• **Exercise objective**
Look through the material below. Copy each line that contains the string "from".
┌──
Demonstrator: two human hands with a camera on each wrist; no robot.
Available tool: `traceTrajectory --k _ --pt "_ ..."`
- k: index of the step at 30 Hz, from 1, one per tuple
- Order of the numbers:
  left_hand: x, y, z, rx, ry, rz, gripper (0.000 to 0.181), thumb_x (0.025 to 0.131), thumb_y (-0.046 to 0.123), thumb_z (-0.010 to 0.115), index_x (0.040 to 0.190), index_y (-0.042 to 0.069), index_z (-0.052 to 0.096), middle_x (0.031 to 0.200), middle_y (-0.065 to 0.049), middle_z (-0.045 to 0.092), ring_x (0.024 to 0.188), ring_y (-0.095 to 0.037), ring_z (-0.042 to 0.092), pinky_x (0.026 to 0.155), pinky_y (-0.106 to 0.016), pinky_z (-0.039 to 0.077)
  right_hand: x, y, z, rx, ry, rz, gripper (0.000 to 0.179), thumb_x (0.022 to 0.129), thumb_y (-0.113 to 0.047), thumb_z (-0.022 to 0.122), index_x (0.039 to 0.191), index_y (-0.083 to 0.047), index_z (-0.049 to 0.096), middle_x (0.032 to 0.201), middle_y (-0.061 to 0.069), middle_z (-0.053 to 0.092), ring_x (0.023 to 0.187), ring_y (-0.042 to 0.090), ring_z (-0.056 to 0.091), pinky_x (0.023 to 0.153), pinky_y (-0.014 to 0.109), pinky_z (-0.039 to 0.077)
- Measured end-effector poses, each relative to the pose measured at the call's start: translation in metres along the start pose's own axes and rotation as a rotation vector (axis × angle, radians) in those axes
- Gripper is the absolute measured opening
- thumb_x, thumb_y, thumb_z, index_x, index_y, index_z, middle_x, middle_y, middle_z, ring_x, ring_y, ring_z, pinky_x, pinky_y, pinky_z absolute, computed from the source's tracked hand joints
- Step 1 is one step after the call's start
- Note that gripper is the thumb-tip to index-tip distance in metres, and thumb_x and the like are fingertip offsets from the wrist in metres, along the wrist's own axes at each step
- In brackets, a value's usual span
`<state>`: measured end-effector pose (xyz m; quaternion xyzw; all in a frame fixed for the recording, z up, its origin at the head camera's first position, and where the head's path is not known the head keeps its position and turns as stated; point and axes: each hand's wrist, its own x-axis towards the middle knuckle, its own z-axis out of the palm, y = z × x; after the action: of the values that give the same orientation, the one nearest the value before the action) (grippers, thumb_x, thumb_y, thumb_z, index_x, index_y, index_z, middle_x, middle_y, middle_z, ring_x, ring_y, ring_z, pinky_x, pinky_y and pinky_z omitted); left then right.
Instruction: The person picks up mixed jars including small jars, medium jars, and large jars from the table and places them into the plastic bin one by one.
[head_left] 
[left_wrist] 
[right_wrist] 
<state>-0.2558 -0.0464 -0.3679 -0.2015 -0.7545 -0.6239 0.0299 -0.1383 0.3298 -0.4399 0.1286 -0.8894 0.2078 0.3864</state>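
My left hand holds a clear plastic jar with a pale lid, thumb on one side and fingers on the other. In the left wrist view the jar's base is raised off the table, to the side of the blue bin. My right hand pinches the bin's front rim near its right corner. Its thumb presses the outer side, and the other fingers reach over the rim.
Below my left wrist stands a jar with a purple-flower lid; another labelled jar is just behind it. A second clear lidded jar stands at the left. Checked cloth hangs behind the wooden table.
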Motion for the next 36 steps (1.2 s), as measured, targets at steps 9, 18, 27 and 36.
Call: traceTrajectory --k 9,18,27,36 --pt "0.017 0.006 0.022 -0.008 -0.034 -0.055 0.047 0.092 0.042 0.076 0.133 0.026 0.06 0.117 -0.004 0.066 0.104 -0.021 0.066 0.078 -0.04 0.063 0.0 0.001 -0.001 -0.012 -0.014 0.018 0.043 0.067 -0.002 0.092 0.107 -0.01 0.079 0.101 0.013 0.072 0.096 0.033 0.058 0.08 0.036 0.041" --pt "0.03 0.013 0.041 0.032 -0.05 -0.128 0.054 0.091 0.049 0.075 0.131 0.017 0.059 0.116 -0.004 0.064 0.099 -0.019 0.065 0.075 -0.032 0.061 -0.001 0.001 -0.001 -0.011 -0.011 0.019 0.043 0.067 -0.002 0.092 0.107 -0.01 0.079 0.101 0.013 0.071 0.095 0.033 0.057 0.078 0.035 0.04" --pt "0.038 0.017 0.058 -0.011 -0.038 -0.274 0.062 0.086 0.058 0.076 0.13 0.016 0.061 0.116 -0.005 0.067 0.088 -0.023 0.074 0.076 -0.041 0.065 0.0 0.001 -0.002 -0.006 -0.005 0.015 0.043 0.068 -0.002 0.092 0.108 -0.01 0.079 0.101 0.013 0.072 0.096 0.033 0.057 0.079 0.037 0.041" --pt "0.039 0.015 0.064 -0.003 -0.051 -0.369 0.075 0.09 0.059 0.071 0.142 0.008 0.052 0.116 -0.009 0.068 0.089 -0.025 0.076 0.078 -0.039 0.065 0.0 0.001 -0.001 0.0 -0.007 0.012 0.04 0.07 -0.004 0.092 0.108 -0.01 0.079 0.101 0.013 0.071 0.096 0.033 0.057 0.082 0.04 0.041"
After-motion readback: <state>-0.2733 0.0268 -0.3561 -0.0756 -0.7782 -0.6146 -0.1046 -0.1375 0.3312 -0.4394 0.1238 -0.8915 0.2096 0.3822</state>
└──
• **Task answer**
- k: index of the step at 30 Hz, from 1, one per tuple
- thumb_x, thumb_y, thumb_z, index_x, index_y, index_z, middle_x, middle_y, middle_z, ring_x, ring_y, ring_z, pinky_x, pinky_y, pinky_z absolute, computed from the source's tracked hand joints
- Note that gripper is the thumb-tip to index-tip distance in metres, and thumb_x and the like are fingertip offsets from the wrist in metres, along the wrist's own axes at each step
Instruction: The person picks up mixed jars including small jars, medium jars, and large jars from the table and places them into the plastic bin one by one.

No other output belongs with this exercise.